C’est un lieu « symbolique » qu’a choisi, ce matin, la liste Nîmes en commun. Devant la gare, convergence de nombreux transports publics (train, bus, vélos…), le communiste a souhaité rappeler ses propositions en matière de mobilité, à vingt jours des municipales. Pour ce faire, il s’est entouré d’un autre camarade, le vice-président PCF aux transports de la région Occitanie, Jean-Luc Gibelin, ainsi que de Julie Frêche, vice-présidente de l’agglomération de Montpellier déléguée à cette thématique. Des édiles, en responsabilité, qui appuient fortement la crédibilité de ses promesses de campagne. 

Gratuité immédiate des scolaires

La première : « La gratuité immédiate des scolaires pour en finir avec une inégalité régionale. Aujourd’hui, un enfant qui n’habite pas Nîmes Métropole prend gratuitement le bus pour aller à l’école à Nîmes alors qu’un enfant de l’Agglo paie 90 € ! Ce n’est pas normal ! », dénonce Vincent Bouget. Autres mesures, à terme : la gratuité pour les moins de 25 ans ainsi qu’un demi-tarif, pourquoi pas, pour les jeunes retraités. La gratuité à l’usage, à l’instar de ce que la Région a mis en place, est aussi sur la table : « Elle permet au début d’augmenter les recettes », poursuit la tête de liste. Aujourd’hui, le bus est gratuit seulement pour les plus de 70 ans, avec un tarif social selon les conditions de ressources.

« La gestion des transports est une question sociale, économique et citoyenne. Nîmes ne doit pas être un territoire où les plus fragiles sont assignés à résidence », enfonce Jean-Luc Gibelin. Élue dans l’opposition à Nîmes, Sylvette Fayet tacle le bilan de la majorité de droite : « Nous avons dû pousser, avec les associations et les habitants, pour que la droite accepte que le Tram’bus traverse les quartiers prioritaires ou l’hôpital. » La Montpelliéraine Julie Frêche défend « une politique redistributive qui favorise le pouvoir d’achat mais aussi l’emploi, permettant à tous de se déplacer. Aujourd’hui, sur l’ensemble des candidats à Montpellier, il n’y a que la droite qui veut mettre fin à la gratuité ! »

Un budget aujourd'hui en déficit de 15 M€

Face aux critiques de son adversaire Franck Proust, Vincent Bouget riposte : « C’est une question de volonté politique. Tout le monde n’a pas des enfants, pourtant tout le monde finance l’école gratuite à travers les impôts. » La gratuité a toutefois un coût. Et les finances de Nîmes Métropole, gestionnaire du réseau de transports, sont contraintes. Chaque année, l’Agglo verse 52 M€ à l’entreprise Keolis, à qui elle a confié la gestion du service. Seulement, l’intercommunalité est obligée de puiser 15 M€ dans son budget général pour financer le délégataire, les recettes des tickets et celles de la taxe du versement transport (payées par les entreprises, ndlr) étant insuffisantes.

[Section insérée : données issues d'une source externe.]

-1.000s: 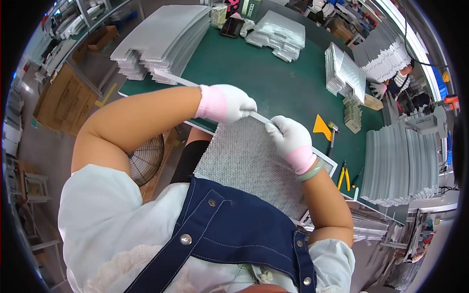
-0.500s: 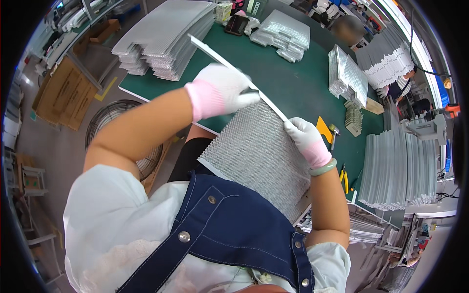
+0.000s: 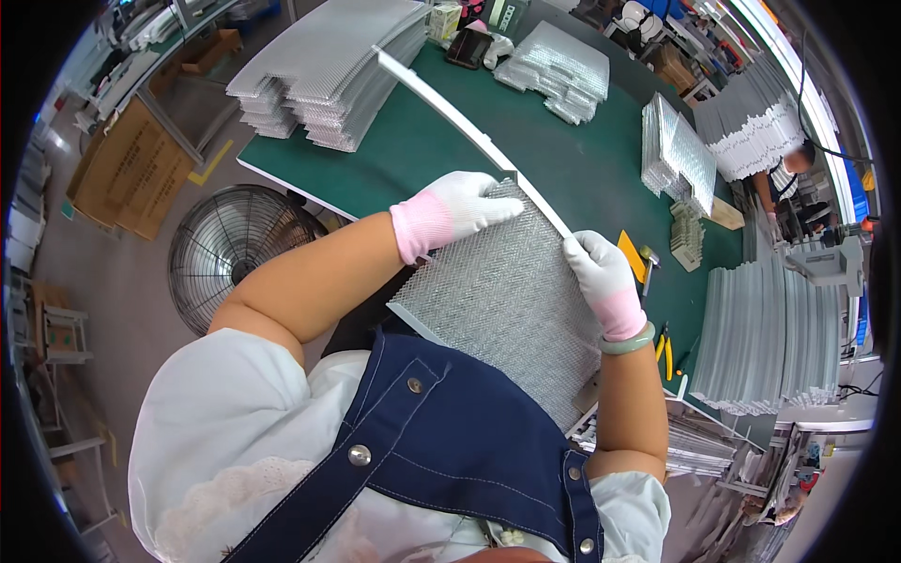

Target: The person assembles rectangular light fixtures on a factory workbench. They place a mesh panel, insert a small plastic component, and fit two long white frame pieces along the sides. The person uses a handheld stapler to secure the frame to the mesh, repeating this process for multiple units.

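A silver-grey mesh panel [image 3: 507, 291] leans over my lap at the table's near edge, a pale strip along its lower left side. A long, thin white channel strip [image 3: 441, 113] lies along its upper edge; the strip's far end sticks out past the panel's corner and is slightly bowed. My left hand [image 3: 460, 211], in a white glove with pink cuff, closes on the panel's left edge near that corner, thumb over the mesh. My right hand [image 3: 605, 277], gloved alike, pinches the strip's near end against the panel; its fingertips are partly hidden.
The green table [image 3: 563, 159] holds stacked mesh panels [image 3: 328, 84], smaller wrapped stacks [image 3: 558, 70], a hammer [image 3: 649, 267], yellow-handled pliers [image 3: 664, 352] and a pile of grey strips [image 3: 765, 338]. A floor fan [image 3: 235, 258] stands at left. Another person [image 3: 788, 178] is at far right.
My left hand has come off the white strip and down onto the panel's edge. The strip now bows slightly. My right hand keeps its hold, and the whole view has shifted a little.
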Demonstrator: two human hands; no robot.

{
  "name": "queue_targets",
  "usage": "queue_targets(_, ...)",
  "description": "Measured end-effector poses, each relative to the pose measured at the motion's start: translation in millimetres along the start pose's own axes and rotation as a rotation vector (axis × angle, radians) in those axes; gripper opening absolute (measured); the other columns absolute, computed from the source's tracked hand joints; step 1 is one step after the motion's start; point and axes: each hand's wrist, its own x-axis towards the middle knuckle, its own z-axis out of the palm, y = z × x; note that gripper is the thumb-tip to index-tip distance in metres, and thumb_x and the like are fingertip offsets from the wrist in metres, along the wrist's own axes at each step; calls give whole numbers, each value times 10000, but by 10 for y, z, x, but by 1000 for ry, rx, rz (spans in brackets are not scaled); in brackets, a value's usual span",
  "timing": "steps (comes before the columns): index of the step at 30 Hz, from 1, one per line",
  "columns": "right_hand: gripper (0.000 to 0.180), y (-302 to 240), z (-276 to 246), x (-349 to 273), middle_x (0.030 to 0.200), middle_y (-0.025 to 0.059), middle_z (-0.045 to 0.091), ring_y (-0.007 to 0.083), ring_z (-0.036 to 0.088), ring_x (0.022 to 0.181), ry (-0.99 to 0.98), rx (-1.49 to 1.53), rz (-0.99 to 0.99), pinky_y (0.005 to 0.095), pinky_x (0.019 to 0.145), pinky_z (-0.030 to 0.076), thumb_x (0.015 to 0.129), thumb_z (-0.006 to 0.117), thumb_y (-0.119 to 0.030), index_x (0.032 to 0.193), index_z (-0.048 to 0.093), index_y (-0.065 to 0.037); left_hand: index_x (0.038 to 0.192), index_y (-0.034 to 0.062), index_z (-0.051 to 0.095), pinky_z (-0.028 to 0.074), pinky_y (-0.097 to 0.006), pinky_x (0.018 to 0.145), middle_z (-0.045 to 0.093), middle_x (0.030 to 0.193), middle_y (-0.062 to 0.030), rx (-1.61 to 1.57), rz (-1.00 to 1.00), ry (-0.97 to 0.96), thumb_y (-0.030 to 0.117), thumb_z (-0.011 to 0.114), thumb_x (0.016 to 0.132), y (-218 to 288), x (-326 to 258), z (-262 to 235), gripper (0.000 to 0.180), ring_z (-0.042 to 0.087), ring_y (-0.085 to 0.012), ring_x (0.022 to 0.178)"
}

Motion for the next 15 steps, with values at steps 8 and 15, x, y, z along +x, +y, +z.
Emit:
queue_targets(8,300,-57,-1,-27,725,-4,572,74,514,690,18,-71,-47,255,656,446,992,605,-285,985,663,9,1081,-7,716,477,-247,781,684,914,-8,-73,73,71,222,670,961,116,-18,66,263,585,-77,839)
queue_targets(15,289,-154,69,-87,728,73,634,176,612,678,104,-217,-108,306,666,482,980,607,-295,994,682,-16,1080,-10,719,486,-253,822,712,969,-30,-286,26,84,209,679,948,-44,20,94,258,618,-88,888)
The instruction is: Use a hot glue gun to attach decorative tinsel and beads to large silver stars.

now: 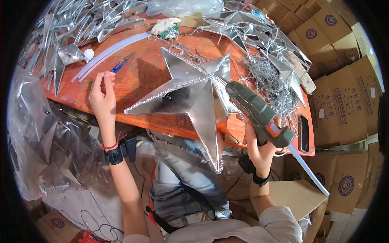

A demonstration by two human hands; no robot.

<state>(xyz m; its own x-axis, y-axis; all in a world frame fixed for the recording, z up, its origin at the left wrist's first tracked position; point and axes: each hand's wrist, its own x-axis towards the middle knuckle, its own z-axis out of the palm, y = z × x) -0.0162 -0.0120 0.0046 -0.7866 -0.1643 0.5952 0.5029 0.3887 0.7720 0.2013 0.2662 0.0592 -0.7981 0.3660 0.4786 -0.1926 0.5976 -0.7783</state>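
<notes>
My right hand [261, 148] is wrapped round the handle of a dark green hot glue gun [253, 103]. A long translucent glue stick [310, 172] sticks out of the gun's back. The nozzle reaches the ridge beside the middle of a large silver foil star [178, 95]. Silver tinsel trim runs along some of the star's ridges, and its lowest point hangs past the table's front edge. Left of the star, my left hand [103, 91] has its fingers pinched at the near end of small blue-handled snips [120, 65]. The far end of the snips points toward the table's back.
Silver stars [87, 24] pile up at the back left, others [239, 22] at the back right. Tangled tinsel [267, 77] and a phone [303, 133] lie right on the orange table [137, 119]. Spare glue sticks [109, 52] lie left. Cardboard boxes [336, 101] stack up at right.
</notes>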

« Il va falloir mettre un peu à plat les finances de Nîmes Métropole. La gratuité des scolaires, c’est 1,1 M€ », avance Vincent Bouget. Son opposant Franck Proust, lui, n’est pas d’accord avec ce chiffrage, évoquant une hausse des coûts du matériel, de fait plus fréquenté et des évolutions administratives que peut engendrer ces nouvelles mesures de gratuité. Pour le candidat de Nîmes en commun : « C’est une question de choix politique. Nous trouverons les moyens d’appliquer cette mesure. » Un mesure qui devrait également être couplée à une hausse de l’offre avec des rotations des bus ainsi que des transports pour les femmes le soir. Vincent Bouget n’exclut pas de revoir le mode de gestion des transports. Le contrat avec Keolis se terminant en 2032.